3. Remember there is backstory…
… and it’s not always so pretty. You see a friend doing something amazing on social media. Looking amazing. Being amazing. But you are only seeing the highlights. Nobody has it all. Nobody. You’re comparing your reality, warts and all, to a fantasy. The selfies that made the cut. The travel photos that show the ocean view but not the dog shit on the street. The house photos post-renovation that don’t show the blood, sweat, tears, near-divorce and almost-bankruptcy. Everyone has a backstory. They probably won’t share it on Facebook.

4. Understand that you have to work hard for success
I whinge that I’m not getting as much work as that other writer, but she’s out there schmoozing and building her business. I’m sitting moping and hiding behind my laptop. Your ego loves a bit of envy and is really good at convincing you that you are a loser and they are a winner and that’s just how it is. But you know deep down that’s bullshit. People don’t get success offered to them on a silver platter. They work for it. Jealousy can make you feel paralysed. Bitch-slap envy. Take action. Earn your success.

5. Get a life
Envy is a pointless emotion but a paralysing one. And therein lies its appeal.
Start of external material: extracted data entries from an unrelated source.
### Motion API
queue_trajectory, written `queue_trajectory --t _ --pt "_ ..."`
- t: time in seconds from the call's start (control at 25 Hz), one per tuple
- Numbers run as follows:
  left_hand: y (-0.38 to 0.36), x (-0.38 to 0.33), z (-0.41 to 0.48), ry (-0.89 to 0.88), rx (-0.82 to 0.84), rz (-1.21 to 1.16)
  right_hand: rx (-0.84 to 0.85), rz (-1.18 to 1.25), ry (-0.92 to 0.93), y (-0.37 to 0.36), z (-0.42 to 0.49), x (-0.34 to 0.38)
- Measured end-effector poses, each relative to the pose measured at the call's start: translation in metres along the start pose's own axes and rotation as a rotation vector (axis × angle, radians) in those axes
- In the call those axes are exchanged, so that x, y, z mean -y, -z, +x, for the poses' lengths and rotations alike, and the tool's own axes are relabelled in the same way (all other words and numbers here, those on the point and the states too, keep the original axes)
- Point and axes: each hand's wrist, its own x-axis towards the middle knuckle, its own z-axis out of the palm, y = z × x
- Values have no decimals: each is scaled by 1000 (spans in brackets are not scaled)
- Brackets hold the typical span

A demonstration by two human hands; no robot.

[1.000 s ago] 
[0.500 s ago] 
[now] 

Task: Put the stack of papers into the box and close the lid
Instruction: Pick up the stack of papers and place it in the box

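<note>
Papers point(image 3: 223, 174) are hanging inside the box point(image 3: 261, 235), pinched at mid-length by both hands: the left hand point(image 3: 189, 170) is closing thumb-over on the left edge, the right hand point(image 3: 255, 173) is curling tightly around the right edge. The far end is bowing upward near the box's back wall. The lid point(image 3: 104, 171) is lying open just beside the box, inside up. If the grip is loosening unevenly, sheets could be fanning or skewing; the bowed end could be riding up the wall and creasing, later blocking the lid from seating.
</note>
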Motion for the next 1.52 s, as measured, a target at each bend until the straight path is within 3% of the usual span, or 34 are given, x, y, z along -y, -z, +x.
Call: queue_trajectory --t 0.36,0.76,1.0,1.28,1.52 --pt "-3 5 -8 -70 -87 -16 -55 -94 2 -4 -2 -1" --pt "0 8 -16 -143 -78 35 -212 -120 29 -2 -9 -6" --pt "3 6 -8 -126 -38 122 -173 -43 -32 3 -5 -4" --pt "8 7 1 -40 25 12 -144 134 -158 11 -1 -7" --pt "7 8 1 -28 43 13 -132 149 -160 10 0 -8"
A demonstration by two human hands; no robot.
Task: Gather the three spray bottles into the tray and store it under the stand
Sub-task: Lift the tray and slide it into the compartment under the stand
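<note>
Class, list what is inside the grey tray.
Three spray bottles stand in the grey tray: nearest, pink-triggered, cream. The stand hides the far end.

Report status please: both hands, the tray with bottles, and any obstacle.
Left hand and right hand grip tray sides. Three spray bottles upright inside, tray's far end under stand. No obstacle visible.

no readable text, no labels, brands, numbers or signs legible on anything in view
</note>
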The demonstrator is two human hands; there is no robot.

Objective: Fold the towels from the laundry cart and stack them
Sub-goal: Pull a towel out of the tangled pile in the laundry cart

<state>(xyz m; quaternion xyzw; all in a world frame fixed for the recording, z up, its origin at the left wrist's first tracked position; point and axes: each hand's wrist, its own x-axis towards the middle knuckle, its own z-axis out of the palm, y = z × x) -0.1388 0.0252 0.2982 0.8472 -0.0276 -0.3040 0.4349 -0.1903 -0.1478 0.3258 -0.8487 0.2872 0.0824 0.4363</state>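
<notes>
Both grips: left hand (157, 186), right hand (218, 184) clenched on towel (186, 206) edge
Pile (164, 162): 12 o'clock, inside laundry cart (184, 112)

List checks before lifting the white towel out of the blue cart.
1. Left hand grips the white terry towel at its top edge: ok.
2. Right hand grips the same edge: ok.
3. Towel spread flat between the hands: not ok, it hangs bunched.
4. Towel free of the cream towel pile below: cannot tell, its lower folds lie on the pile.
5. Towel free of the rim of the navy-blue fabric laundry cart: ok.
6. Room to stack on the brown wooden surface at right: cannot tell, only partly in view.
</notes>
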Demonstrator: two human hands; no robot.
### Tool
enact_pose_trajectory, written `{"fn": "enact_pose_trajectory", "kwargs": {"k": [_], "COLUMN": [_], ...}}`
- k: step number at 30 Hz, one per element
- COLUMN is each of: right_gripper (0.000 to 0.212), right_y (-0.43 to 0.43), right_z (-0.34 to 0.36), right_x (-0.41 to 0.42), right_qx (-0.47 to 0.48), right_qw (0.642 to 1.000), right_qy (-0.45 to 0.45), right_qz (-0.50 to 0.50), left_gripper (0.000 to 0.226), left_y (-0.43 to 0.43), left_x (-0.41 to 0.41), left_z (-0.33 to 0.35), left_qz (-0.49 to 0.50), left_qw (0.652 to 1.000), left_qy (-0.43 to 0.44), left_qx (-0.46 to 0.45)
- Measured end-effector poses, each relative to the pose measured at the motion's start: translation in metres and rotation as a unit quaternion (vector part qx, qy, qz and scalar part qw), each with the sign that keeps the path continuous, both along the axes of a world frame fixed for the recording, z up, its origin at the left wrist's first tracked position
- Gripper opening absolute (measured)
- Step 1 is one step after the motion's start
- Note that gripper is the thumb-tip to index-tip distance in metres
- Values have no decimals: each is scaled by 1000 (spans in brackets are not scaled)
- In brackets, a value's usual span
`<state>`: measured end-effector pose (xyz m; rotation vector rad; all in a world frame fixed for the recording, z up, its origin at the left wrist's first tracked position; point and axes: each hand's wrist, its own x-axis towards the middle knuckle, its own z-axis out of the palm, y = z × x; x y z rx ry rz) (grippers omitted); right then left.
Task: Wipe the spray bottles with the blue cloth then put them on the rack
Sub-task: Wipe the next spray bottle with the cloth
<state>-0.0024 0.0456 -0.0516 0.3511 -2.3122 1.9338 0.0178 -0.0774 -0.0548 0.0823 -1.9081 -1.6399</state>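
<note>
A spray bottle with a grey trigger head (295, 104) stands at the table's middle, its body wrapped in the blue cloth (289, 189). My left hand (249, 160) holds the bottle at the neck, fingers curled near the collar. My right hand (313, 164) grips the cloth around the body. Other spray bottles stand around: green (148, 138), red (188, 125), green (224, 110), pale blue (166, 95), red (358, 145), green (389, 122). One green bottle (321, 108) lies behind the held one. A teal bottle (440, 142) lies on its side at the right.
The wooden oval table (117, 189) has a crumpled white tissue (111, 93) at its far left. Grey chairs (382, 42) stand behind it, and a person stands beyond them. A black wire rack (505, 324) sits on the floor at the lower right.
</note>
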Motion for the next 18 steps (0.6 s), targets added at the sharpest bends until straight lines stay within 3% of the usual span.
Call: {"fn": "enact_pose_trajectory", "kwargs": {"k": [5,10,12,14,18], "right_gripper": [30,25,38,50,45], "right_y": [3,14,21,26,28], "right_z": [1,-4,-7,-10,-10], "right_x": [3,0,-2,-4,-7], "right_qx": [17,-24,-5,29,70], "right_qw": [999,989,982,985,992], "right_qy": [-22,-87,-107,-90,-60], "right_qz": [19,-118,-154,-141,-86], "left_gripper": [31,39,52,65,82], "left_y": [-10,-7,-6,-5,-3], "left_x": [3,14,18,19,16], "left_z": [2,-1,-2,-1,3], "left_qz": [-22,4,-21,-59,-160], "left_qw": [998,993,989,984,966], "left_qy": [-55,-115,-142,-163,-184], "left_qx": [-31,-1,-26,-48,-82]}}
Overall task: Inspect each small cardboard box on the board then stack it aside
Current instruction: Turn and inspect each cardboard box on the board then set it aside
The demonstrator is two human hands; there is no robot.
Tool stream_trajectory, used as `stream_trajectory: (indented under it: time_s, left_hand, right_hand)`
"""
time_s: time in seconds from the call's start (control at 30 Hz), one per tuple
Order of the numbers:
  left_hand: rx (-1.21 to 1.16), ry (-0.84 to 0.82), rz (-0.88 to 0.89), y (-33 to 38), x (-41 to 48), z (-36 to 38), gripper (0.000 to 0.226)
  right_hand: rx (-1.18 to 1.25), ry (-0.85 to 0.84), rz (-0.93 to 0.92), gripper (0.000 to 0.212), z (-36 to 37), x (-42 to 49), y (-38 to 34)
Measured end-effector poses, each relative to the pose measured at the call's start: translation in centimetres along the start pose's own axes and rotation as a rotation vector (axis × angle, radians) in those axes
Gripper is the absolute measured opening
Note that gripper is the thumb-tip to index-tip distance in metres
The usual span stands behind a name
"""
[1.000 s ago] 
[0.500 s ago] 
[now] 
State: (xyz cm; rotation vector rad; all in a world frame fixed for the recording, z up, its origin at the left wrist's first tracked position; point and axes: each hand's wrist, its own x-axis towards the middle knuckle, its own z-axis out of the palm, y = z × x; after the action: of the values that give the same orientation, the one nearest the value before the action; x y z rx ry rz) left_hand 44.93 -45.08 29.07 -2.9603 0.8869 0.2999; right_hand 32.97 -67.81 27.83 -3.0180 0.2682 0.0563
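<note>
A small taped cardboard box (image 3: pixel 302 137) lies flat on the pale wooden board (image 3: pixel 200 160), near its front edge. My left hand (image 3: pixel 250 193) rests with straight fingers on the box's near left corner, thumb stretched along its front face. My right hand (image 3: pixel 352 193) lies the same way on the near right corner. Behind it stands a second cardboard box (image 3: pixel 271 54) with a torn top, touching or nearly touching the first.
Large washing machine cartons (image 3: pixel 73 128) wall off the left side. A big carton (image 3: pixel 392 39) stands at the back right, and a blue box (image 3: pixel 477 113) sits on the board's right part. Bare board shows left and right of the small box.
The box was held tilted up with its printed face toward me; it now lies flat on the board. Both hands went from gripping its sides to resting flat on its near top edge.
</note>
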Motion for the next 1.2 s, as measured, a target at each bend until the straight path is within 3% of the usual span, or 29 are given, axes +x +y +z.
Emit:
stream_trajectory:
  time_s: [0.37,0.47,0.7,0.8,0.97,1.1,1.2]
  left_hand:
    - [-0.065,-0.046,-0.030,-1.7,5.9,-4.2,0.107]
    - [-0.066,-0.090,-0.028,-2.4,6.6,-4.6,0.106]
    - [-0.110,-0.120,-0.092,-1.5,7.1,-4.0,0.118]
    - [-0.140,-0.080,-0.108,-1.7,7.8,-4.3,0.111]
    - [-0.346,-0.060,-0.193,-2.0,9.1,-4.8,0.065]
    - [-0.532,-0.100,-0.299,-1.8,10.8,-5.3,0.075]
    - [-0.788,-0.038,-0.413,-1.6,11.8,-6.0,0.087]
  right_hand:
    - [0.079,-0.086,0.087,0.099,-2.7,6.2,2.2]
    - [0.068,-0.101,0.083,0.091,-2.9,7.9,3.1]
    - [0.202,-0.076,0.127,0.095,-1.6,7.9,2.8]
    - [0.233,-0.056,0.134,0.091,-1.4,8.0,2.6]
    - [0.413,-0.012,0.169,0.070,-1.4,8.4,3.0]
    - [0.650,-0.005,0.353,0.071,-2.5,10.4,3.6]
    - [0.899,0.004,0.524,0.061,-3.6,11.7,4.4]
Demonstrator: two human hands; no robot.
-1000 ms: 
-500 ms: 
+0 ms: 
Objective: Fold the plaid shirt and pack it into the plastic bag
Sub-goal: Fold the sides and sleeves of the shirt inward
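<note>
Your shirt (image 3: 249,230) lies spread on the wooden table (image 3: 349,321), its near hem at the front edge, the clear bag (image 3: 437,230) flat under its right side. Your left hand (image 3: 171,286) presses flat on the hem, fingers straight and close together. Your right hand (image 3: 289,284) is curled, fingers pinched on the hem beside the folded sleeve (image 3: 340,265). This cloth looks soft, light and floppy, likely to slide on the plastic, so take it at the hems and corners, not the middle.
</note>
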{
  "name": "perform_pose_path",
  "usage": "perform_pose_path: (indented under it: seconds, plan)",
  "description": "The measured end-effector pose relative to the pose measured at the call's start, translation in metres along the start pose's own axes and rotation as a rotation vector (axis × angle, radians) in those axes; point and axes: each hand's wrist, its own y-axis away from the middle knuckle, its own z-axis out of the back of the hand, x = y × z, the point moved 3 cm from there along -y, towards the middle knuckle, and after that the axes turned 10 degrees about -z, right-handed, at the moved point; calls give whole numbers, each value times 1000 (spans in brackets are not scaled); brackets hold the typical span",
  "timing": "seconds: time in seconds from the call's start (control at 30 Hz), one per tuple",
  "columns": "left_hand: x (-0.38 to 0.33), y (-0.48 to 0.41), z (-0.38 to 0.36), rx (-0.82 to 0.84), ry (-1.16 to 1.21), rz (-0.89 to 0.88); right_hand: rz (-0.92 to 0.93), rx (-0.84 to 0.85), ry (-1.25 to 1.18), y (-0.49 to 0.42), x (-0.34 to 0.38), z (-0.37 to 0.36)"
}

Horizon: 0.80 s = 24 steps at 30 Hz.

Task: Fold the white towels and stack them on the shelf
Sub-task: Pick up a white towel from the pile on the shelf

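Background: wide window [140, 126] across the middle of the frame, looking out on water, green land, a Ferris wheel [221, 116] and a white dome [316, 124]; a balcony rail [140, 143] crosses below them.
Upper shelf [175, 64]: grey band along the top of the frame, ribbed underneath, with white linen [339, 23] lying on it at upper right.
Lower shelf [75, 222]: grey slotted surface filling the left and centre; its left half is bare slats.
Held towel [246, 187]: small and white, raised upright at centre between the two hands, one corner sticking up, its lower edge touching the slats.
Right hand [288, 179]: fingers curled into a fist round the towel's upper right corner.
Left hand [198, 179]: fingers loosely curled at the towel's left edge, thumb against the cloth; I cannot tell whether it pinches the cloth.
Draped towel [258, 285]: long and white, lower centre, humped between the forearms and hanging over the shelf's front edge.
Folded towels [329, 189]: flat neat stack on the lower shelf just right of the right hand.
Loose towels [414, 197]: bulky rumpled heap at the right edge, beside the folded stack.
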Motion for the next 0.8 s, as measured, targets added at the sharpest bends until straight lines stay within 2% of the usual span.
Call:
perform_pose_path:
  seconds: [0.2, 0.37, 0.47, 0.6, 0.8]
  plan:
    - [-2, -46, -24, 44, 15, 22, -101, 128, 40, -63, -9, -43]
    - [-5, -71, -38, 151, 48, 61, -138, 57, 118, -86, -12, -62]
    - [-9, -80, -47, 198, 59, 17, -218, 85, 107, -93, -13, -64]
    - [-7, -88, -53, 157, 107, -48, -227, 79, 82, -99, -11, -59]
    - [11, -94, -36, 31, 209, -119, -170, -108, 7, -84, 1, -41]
When you’re feeling envious, you can convince yourself not to do anything. Not to take a chance. Not to change. Not to work harder. Not to stray out of your comfort zone. But by filling your life with more fun, more people you love, more things you like to do, you won’t have time or a reason to be envious.

The green-eyed monster tells you life is a competition. That’s there’s not enough to go around. It thrives on creating feelings of lack. It wants to have a destructive and lifelong relationship with you.

Don’t let it.

The pie is big. So grab a fork, poke the envy monster in its green eye, and fill your plate.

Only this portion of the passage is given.